Ainda em 1998, nasceu a pessoa por quem eu sinto um amor único e absolutamente novo (renovado ano a ano no dia de nosso aniversário e reforçado dia após dia, mesmo com a distância física).
Na faculdade, conheci a pessoa que mudou meus rumos e meus sentimentos (acho que para sempre, se isso não é tempo demais, e se for, melhor assim...).
Durante o curso de Letras, tive aulas com grandes professores (Mário Roberto Zágari foi o maior mestre!) e me envenenei, sem remédio que possa me curar, pela literatura (muito embora o Mário Roberto tenha sido professor de Linguística e de Filologia!)
A literatura me provoca e me coloca, para além da relação “sentimental” que tenho com ela, numa posição mais digna diante da minha própria vida e da minha história. E também me compele a olhar para o mundo de maneira mais comprometida e sensata. Entre meus grandes e eleitos autores, muitos não passaram pelos curricula da faculdade, mas eles estavam sempre me chamando para o combate: Herberto Hélder e Alexandre O’Neill (ou o contrário) me marcaram muitíssimo, de maneiras obviamente diferentes.

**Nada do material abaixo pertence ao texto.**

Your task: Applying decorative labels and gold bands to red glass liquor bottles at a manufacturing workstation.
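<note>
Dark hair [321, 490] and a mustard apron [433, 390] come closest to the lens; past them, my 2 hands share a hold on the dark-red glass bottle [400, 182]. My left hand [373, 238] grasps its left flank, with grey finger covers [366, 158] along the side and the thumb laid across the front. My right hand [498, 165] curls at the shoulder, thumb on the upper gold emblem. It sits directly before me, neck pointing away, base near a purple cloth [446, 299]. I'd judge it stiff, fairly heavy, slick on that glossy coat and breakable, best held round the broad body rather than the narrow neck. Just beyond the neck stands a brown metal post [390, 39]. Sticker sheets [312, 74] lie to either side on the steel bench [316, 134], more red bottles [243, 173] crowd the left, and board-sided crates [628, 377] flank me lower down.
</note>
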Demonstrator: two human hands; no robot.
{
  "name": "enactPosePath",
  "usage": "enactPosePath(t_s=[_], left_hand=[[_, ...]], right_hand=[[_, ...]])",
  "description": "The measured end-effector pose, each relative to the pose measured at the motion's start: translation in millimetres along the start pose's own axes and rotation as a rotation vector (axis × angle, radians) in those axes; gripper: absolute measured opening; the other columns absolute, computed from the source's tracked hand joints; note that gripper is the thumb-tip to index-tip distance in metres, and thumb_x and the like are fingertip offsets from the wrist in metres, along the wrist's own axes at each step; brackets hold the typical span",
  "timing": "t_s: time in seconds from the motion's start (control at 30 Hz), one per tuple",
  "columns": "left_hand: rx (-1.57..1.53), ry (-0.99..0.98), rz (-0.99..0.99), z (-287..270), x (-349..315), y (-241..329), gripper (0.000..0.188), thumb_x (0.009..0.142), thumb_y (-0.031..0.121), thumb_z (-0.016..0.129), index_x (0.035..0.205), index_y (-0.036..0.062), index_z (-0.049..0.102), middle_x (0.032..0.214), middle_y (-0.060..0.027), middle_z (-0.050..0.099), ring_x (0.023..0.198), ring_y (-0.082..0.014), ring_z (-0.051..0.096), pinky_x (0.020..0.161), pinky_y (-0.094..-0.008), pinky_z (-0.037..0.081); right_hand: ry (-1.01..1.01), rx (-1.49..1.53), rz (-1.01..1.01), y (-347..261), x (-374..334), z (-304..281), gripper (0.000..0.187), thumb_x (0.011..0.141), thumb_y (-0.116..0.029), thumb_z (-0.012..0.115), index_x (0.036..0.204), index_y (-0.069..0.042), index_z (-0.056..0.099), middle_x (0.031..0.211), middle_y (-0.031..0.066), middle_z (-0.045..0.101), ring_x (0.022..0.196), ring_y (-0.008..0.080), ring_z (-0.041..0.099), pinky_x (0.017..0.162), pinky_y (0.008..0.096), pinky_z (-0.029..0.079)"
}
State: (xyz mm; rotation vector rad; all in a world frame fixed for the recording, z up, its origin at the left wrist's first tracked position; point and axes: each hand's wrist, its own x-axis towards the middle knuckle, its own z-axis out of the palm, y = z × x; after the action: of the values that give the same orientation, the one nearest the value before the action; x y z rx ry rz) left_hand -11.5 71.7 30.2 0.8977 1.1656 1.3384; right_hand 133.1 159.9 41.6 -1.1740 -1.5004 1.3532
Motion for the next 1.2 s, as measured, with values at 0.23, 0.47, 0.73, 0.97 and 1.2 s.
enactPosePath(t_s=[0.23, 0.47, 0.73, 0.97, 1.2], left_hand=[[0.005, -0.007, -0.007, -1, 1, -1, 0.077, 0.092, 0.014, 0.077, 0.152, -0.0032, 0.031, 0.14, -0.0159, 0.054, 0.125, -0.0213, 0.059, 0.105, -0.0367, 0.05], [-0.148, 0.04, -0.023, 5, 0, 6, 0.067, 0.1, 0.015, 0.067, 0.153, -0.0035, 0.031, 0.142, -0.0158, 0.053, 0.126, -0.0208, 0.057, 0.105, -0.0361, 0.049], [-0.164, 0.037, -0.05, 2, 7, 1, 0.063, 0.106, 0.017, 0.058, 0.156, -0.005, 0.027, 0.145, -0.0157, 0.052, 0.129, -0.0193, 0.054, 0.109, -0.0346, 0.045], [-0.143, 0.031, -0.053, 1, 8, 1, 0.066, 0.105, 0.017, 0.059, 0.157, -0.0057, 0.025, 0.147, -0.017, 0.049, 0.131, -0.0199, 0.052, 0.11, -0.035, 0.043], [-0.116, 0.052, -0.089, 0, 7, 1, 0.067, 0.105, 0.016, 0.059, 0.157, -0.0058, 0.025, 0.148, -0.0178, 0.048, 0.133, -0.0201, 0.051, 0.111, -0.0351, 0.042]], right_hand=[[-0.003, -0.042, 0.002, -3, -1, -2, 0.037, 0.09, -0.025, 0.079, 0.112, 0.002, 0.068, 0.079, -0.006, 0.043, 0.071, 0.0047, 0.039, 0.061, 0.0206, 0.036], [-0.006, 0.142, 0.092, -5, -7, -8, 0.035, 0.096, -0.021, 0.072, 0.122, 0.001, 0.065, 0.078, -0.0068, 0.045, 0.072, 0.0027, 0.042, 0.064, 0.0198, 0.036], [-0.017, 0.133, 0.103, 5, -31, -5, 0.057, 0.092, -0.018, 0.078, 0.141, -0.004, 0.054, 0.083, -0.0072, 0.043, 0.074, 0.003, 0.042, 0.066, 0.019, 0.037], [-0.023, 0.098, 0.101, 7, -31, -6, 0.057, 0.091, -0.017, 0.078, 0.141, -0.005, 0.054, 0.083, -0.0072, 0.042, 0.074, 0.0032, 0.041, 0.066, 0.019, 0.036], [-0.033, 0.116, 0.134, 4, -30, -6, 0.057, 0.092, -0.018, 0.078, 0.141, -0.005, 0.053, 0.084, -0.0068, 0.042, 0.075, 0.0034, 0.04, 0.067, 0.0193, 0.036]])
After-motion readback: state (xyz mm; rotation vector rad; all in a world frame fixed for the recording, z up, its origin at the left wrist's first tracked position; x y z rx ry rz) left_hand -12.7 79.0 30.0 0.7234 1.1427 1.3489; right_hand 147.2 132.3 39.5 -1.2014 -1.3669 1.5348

Entre os autores do curriculum, Mário de Andrade (infelizmente dado de maneira muito duvidosa...), Bandeira, Drummond, João Cabral, Rosa, Camilo Castelo Branco, Eça, Cesário Verde, Mário de Sá-Carneiro, Pessoa, Cardoso Pires, Saramago. E veio o “desfiladeiro” pela literatura portuguesa, que desaguou no mestrado na mesma área. A semente foi plantada lá na UFJF.
E floresceu, anti-institucionalmente, na minha vida cotidiana, na minha “maluquice” incurável aos olhos da família, no meu modo de ver o mundo e de ver o “outro”.
Em conjunto com a decisão pela literatura portuguesa, intercalou-se a decisão por mudar definitivamente os rumos da minha vida emocional, psíquica, que estava seriamente comprometida pelo meio em que vivia. Formei-me em Letras pela UFJF em Maio de 2002 e comecei o mestrado na PUC-Rio em Junho do mesmo ano.
Estava livre.
Sobre o percurso no mestrado, não há muito que anotar além dos protocolos comuns, de uma aluna comum: muito trabalho, muita leitura, cumprimento de prazos e fim do curso, com defesa da dissertação. Sobre o percurso íntimo – estar no Rio, viver o Rio, sair de Minas, gostar de sair de Minas, sofrer por não estar em Minas; amar o Rio, querer o Rio; saber o Rio, disso, enfim, haveria muito o que se dizer.
Foram os anos mais incríveis da minha vida, mesmo com as muitas dificuldades do início.


Como em todas as histórias, de todas as pessoas, encontrei gente maravilhosa (que faz parte da minha vida até hoje, e fará sempre), gente duvidosa, gente que me fez muito mal e gente que me fez muito bem. Normal. Disso tudo, sobrei eu, ou parte do “ego” que julgo ser/ter hoje em dia.